> _ASSIGNMENT_: Repeat only the lines below from the one containing "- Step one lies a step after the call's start" through the one containing "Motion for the", inclusive, exactly as written.

> _RECORDED DATA_:
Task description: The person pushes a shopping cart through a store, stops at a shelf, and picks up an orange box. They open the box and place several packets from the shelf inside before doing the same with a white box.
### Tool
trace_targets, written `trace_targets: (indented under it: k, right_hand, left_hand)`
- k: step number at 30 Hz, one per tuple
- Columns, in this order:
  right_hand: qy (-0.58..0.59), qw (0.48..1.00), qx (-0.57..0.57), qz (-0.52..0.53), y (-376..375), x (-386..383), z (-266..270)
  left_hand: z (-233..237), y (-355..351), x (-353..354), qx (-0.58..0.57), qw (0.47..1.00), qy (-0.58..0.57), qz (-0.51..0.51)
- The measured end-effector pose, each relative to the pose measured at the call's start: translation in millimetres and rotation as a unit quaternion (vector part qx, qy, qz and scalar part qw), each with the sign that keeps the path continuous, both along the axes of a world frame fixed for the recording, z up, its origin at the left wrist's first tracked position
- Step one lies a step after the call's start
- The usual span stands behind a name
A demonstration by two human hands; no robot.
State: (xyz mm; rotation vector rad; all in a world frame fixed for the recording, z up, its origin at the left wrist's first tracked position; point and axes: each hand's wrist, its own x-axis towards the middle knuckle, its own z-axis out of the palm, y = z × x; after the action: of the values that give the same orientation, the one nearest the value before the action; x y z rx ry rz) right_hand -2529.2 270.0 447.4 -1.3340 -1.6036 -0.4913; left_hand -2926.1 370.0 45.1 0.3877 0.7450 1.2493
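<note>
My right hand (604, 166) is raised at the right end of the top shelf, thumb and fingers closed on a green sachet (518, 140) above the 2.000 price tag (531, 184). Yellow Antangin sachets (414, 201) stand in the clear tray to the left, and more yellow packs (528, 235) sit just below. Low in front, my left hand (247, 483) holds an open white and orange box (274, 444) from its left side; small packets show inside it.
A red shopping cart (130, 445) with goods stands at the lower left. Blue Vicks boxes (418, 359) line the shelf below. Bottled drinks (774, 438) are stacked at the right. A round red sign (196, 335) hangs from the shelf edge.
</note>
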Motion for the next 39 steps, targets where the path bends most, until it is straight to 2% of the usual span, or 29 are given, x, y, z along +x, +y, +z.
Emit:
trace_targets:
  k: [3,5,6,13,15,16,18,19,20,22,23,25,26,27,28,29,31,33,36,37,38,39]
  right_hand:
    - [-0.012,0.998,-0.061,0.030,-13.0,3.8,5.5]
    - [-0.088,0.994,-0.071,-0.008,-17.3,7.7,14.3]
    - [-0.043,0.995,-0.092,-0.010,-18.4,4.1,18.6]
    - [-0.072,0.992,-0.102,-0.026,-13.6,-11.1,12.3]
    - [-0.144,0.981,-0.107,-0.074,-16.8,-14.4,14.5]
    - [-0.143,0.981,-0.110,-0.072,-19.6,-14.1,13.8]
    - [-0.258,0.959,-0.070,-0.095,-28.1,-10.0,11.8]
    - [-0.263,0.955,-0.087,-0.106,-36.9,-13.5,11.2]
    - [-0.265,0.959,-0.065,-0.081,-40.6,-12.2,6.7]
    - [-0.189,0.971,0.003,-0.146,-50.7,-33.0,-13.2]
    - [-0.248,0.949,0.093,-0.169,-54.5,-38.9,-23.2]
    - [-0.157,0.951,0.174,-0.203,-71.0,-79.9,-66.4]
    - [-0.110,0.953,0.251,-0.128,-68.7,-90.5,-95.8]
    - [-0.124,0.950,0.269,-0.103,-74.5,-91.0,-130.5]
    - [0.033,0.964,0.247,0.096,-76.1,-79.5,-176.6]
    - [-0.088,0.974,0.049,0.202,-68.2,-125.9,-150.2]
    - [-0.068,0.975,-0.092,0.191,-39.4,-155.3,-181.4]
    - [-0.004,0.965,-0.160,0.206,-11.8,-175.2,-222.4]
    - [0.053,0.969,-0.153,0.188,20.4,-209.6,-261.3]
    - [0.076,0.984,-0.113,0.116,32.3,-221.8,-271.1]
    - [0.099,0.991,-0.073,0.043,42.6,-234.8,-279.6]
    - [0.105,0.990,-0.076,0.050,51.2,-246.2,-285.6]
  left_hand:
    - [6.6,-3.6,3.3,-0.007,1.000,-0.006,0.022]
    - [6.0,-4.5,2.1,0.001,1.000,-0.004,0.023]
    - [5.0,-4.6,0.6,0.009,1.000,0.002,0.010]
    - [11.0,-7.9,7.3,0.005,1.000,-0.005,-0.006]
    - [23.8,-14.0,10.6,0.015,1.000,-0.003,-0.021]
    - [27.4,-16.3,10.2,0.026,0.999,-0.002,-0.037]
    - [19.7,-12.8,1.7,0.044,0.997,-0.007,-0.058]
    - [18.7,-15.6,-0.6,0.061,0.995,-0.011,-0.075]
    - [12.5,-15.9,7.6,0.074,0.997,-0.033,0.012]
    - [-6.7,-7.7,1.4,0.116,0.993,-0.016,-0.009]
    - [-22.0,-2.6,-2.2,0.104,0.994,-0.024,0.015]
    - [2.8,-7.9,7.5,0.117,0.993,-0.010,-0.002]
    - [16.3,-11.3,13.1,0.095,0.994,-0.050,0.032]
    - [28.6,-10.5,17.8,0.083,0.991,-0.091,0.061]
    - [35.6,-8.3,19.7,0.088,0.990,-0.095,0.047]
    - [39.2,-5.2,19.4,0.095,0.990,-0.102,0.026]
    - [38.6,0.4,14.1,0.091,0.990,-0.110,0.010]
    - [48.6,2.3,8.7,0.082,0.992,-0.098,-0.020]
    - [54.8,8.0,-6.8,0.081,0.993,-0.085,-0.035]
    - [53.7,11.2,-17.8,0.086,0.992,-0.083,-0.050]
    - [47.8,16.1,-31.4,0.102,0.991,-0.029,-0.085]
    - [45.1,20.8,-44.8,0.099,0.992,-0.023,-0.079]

> _OUTPUT FOR THIS EXERCISE_:
- Step one lies a step after the call's start
- The usual span stands behind a name
A demonstration by two human hands; no robot.
State: (xyz mm; rotation vector rad; all in a world frame fixed for the recording, z up, its origin at the left wrist's first tracked position; point and axes: each hand's wrist, its own x-axis towards the middle knuckle, its own z-axis out of the palm, y = z × x; after the action: of the values that give the same orientation, the one nearest the value before the action; x y z rx ry rz) right_hand -2529.2 270.0 447.4 -1.3340 -1.6036 -0.4913; left_hand -2926.1 370.0 45.1 0.3877 0.7450 1.2493
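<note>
My right hand (604, 166) is raised at the right end of the top shelf, thumb and fingers closed on a green sachet (518, 140) above the 2.000 price tag (531, 184). Yellow Antangin sachets (414, 201) stand in the clear tray to the left, and more yellow packs (528, 235) sit just below. Low in front, my left hand (247, 483) holds an open white and orange box (274, 444) from its left side; small packets show inside it.
A red shopping cart (130, 445) with goods stands at the lower left. Blue Vicks boxes (418, 359) line the shelf below. Bottled drinks (774, 438) are stacked at the right. A round red sign (196, 335) hangs from the shelf edge.
</note>
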Motion for the next 39 steps, targets where the path bends most, until it is straight to 2% of the usual span, or 29 are given, x, y, z along +x, +y, +z.

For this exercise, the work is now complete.